The temporary modifications are a tool to allow the mine time to address uncertainty regarding uranium sources, the extent to which clean up activities can remove uranium and the appropriate water quality standard to protect existing and future water supplies in Marshall Creek. 

“I believe that the basis to continue temporary modifications is acceptable, but again I remain very concerned about the potential proposal to remove the water supply,” said Bembenek.

At this point, Homestake has asked only to extend the temporary modification, noted Bembenek, “So they are not removing the water supply use at the moment.” But she cautioned that if the water supply protections were removed from Marshall Creek, that could have downstream effects on Tomichi Creek. “There are several drinking water wells that are likely recharged by water from Tomichi Creek. That’s why we care about uranium in both Marshall Creek and Tomichi Creek. Excess consumption of uranium can cause liver and kidney issues,” she said. 

According to the National Center for Biotechnology Information (NCBI), “uranium is a suspected human carcinogen.”

The preliminary hearing process with the water quality control commission is now underway and it will conclude with the formal hearing scheduled in June 2022. Gunnison County has submitted a request for party status consideration through that process. Proposal responses and related party concerns will be due in April and rebuttals will take place in May. Parties to the hearing and the public may provide comments prior to the formal June hearing. 

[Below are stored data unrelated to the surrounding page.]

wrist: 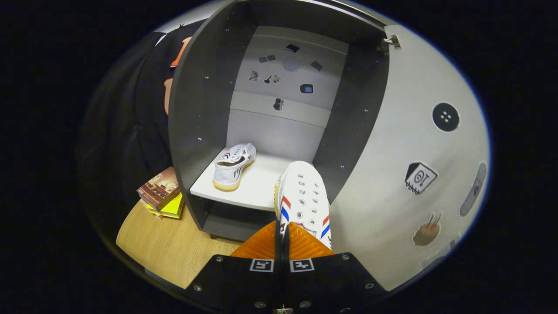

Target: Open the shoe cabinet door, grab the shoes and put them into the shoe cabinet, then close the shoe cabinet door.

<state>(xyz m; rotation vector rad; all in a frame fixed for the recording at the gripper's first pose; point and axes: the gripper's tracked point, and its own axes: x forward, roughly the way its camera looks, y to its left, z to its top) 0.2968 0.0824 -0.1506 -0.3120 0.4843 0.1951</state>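
Already swung wide, the cabinet door point(405, 144) stands just to the right of the gripper and clear of the opening; ahead lies the shoe cabinet point(205, 109), its pale shelf point(257, 183) beyond and slightly below the fingertips, a lower bay under it; on the left half of that shelf sits the first shoe point(233, 167), heel toward the gripper, toe toward the back panel; the right half looks free, and that is the sensible target; the second shoe point(305, 198) hangs from the gripper point(283, 242), whose fingers are pinched nearly together on its heel edge, toe pointing forward over the shelf's front lip; to do this step well, the person should carry it further in, level, keeping to the right of the first shoe and away from the cabinet's right wall, lower until the sole rests flat, and only then part the fingers; a stack of books point(162, 192) lies on the wooden floor to the left, well apart.
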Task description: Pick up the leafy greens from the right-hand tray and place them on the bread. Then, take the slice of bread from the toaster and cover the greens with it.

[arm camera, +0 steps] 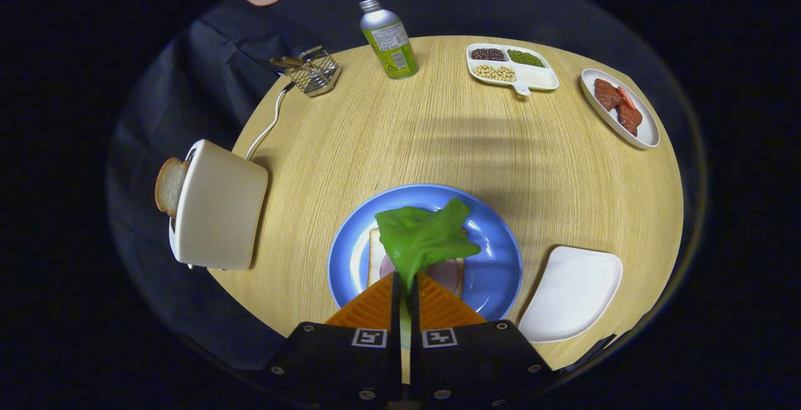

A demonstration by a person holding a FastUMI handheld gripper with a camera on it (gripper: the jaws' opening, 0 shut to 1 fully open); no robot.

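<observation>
Gripper: jaws nearly closed, a thin gap between them, pinching the stem end of the greens. The leaf fans out just ahead of the fingers, hanging over the blue plate.

Plate holds a bread slice with a round of pink ham on it; both are partly hidden by the leaf and the fingers. We cannot tell whether the leaf already touches the ham or hangs above it.

Step in hand, as we judge it: laying the greens on the bread. To do it well we would lower until the leaf rests flat on the ham, centre it over the slice so nothing droops onto the plate, then open and draw back low, so the leaf does not cling to a finger and lift off.

Containers:
- White tray, right of the plate: bare, so the greens came from it, we judge.
- Toaster, left of the plate: second slice standing out of its slot, not yet taken.
- Divided dish, far side: dark beans, green beans, pale beans, one compartment white.
- Oval dish, far right: reddish meat pieces.
- Wire basket, far left: holds something, unclear what.
- Bottle, capped, upright.
</observation>
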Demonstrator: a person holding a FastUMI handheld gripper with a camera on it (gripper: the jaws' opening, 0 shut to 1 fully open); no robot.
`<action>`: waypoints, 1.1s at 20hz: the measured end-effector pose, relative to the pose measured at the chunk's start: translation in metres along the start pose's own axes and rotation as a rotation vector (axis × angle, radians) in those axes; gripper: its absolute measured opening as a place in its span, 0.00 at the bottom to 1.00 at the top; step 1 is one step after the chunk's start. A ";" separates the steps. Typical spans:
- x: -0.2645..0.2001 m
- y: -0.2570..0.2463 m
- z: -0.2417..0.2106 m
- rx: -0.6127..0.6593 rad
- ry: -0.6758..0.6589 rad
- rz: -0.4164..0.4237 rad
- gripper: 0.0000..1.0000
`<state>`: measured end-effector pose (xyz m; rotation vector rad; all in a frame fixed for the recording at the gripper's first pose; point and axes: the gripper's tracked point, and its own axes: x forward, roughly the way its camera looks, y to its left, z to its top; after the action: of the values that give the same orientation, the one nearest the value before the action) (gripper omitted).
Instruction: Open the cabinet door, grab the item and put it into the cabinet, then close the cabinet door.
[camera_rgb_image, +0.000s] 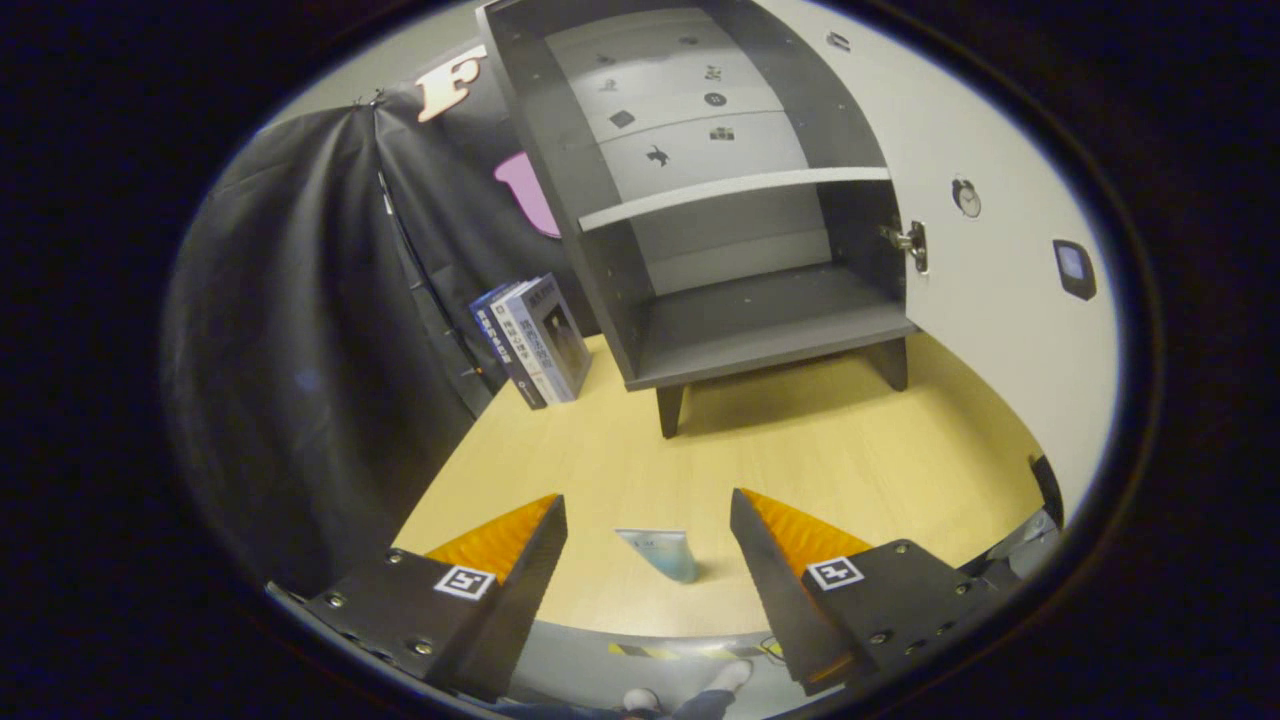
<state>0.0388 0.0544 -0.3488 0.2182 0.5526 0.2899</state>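
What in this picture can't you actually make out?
- The small item standing between the open fingers: too small to identify.
- Books beside the cabinet: cover text too small to read.
- Stickers on the cabinet's back panel: too tiny to tell apart.
- The open door: its outer side faces away, and its handle is hidden.

The dark grey matt board cabinet has a shiny metal hinge and stands on a smooth pale wood-look tabletop. Beside it hangs matt black cloth and stand glossy-covered paper books.
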 end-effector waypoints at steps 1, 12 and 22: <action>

 “The other issue we’ve discussed was a concern about the precedent it sets,” said Houck. “If they are successful in basically saying we can limit future use instead of being responsible for our actions—that’s a very coarse way to put it out there, but that’s a concern.”

Bembenek said that if Saguache adopted an ordinance, that would also create some implementation work for Saguache County. “That’s another precedent,” she said and recommended that Gunnison County ask for water quality and flow monitoring in Tomichi Creek downstream from Marshall Creek.  

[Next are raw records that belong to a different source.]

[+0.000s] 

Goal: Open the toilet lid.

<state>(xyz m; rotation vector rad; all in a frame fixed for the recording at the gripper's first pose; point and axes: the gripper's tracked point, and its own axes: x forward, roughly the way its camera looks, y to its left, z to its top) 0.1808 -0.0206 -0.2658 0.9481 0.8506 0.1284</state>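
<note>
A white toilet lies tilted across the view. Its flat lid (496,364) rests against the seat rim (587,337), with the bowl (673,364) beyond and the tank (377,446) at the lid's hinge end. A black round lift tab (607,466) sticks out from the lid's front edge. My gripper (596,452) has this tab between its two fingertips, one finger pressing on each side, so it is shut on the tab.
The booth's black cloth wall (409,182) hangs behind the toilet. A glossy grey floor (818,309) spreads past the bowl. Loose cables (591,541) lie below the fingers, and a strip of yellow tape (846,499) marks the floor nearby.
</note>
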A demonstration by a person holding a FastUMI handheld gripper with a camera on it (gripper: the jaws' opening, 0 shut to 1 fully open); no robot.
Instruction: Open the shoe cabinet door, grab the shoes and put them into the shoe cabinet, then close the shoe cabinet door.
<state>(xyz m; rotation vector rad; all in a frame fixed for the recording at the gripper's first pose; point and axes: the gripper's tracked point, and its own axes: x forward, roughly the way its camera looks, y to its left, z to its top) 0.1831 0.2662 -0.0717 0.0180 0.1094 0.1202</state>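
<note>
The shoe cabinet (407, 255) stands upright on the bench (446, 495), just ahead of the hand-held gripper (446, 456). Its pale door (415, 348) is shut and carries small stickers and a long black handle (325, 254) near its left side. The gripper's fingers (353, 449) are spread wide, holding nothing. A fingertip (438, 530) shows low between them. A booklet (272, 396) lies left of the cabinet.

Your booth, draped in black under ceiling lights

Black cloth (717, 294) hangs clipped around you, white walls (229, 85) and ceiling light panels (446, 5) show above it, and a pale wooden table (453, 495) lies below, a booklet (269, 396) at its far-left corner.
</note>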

Bembenek said she would also like to look at water quality data collected recently from homeowner wells along the Tomichi, to see whether it is possible to establish a baseline. 

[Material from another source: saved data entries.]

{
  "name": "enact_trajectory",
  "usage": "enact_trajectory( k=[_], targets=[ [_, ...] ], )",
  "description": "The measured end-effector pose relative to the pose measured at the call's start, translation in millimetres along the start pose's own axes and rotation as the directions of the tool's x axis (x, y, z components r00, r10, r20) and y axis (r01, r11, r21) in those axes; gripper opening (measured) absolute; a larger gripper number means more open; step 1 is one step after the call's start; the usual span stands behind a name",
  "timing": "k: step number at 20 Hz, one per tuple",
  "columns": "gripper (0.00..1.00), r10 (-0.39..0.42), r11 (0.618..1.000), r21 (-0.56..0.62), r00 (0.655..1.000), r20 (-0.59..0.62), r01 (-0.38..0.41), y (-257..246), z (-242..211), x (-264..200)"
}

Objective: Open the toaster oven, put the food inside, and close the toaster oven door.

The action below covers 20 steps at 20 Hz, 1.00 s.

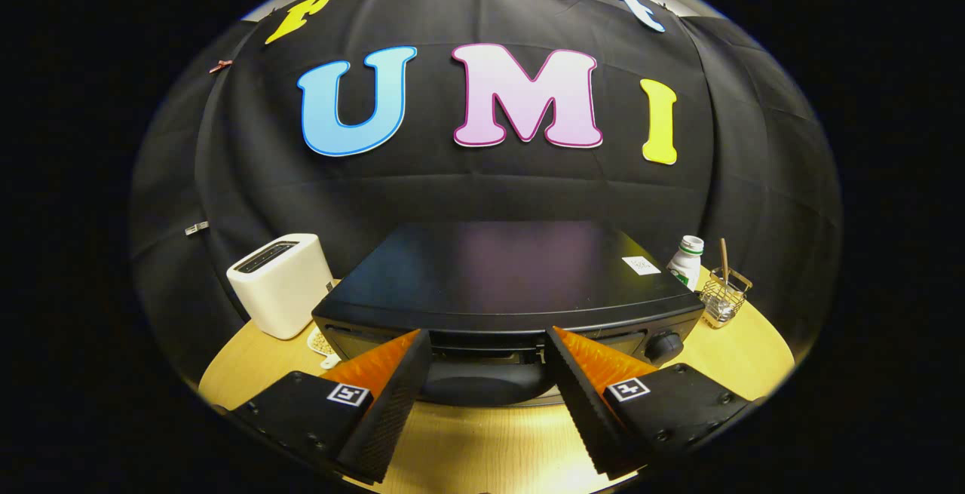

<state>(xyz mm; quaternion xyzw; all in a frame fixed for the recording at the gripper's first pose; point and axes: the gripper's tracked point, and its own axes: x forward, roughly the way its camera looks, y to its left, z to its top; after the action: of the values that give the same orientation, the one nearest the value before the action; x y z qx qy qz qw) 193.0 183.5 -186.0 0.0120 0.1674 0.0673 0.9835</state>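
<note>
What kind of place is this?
Likely a mock kitchen counter in a booth: a black toaster oven, a white toaster and a bottle on a wooden table; the gripper is open.

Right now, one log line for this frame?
black toaster oven: door shut | black door handle: between the open gripper fingers, ungrasped | stage: opening not begun
</note>
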Motion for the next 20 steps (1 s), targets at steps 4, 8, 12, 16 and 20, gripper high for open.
enact_trajectory(
  k=[4,8,12,16,20],
  targets=[
    [0.99,0.031,0.999,-0.022,0.998,-0.051,-0.032,2.7,-13.8,-18.0],
    [0.99,0.019,0.999,-0.031,0.996,-0.088,-0.022,2.0,-33.3,-42.1],
    [0.99,0.034,0.999,-0.027,0.99,-0.136,-0.038,3.5,-58.7,-57.9],
    [0.99,0.034,0.997,-0.057,0.98,-0.195,-0.046,2.2,-89.9,-73.3],
    [0.99,0.04,0.997,-0.047,0.945,-0.324,-0.058,3.6,-133.5,-90.4]
  ],
)
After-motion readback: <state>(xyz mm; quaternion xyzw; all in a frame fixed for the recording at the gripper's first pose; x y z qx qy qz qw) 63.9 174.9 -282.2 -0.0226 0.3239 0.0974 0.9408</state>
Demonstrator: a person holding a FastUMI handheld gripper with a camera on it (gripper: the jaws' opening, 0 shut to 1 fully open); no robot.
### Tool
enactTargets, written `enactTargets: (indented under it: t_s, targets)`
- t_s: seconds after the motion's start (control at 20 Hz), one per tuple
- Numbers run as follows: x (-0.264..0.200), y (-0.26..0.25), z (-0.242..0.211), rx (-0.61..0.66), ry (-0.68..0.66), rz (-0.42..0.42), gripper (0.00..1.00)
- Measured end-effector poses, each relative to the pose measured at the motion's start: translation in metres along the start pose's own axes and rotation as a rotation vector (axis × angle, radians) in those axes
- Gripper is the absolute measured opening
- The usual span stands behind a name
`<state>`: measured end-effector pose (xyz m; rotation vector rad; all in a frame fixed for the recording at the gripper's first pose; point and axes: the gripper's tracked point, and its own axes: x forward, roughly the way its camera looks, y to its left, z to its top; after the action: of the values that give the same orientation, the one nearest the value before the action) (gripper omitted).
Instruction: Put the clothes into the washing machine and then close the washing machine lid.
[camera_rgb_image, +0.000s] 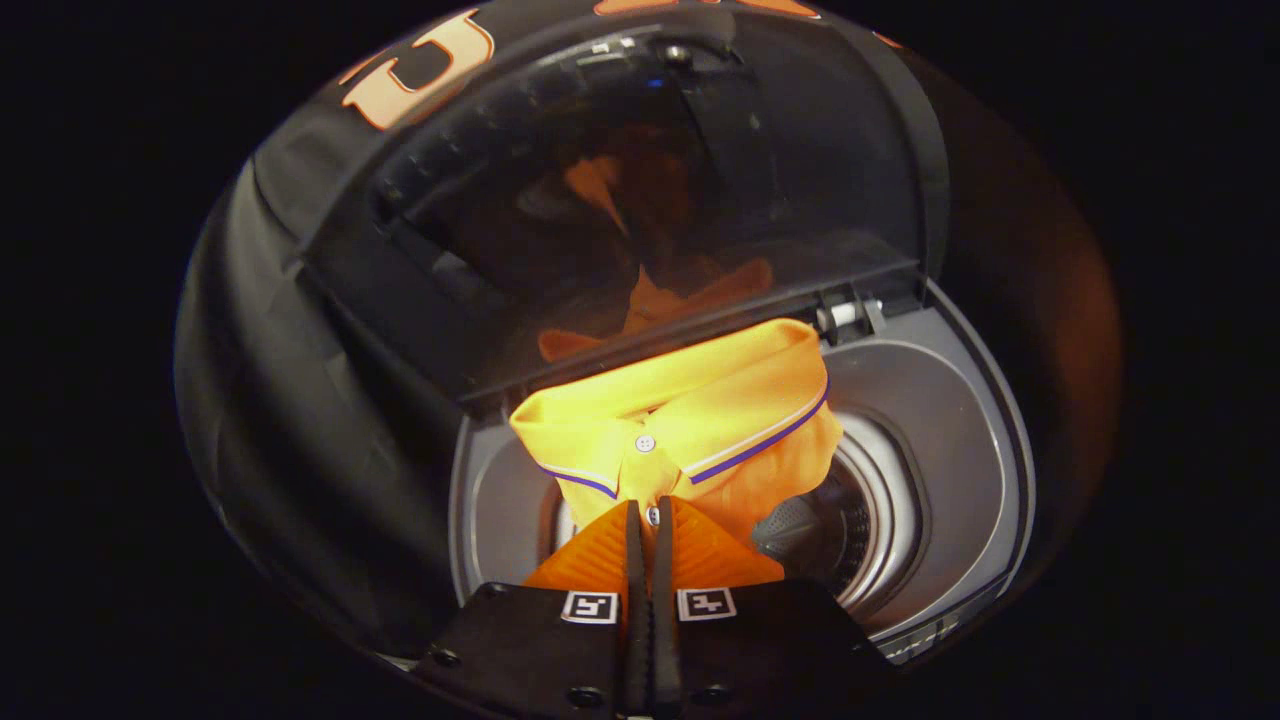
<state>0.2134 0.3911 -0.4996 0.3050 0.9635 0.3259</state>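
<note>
One garment is in play, and by the look of it the task is about half done: the shirt is over the tub but not yet let go, and the lid is not yet shut.

Going from left to right, the raised lid (620, 200) stands open beyond the opening, dark and see-through, with a faint reflection of the shirt in it. Below it the grey top deck of the washing machine (940, 440) rings the round drum mouth (870, 500).

At the middle, the gripper (650, 520) has its fingers (600, 555) drawn together on the fabric of the yellow polo shirt (700, 410), pinching it at the button placket just under the collar. The shirt hangs ahead of the fingertips, its collar spread above them, draped over the drum mouth and covering most of its left and middle part.

To the right, the perforated drum wall shows past the shirt's edge, and the lid hinge (850, 315) sits at the back right.

What remains, I judge: lower and release the shirt, then swing the lid down.
</note>
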Motion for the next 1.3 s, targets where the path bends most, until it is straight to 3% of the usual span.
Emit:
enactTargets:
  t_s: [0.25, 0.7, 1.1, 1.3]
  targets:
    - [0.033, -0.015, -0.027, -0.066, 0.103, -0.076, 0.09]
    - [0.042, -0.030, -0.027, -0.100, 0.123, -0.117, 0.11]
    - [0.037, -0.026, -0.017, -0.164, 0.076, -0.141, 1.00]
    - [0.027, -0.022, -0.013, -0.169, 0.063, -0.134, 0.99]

Commissioner Liz Smith asked what could be done to ask for restoration as well. 

Bembenek said that while the process is complex, an argument could be made that, “If you acquired rights to mine a contaminated site, you also acquired the rights to clean it up.” She said water quality standards must be reviewed at least every three years and clean up goals are generally established based on a 20-year timeline. 

“It’s an issue of concern for us, all things water…. Even if it comes from outside of the county, we’re connected through the hydrology,” said Houck.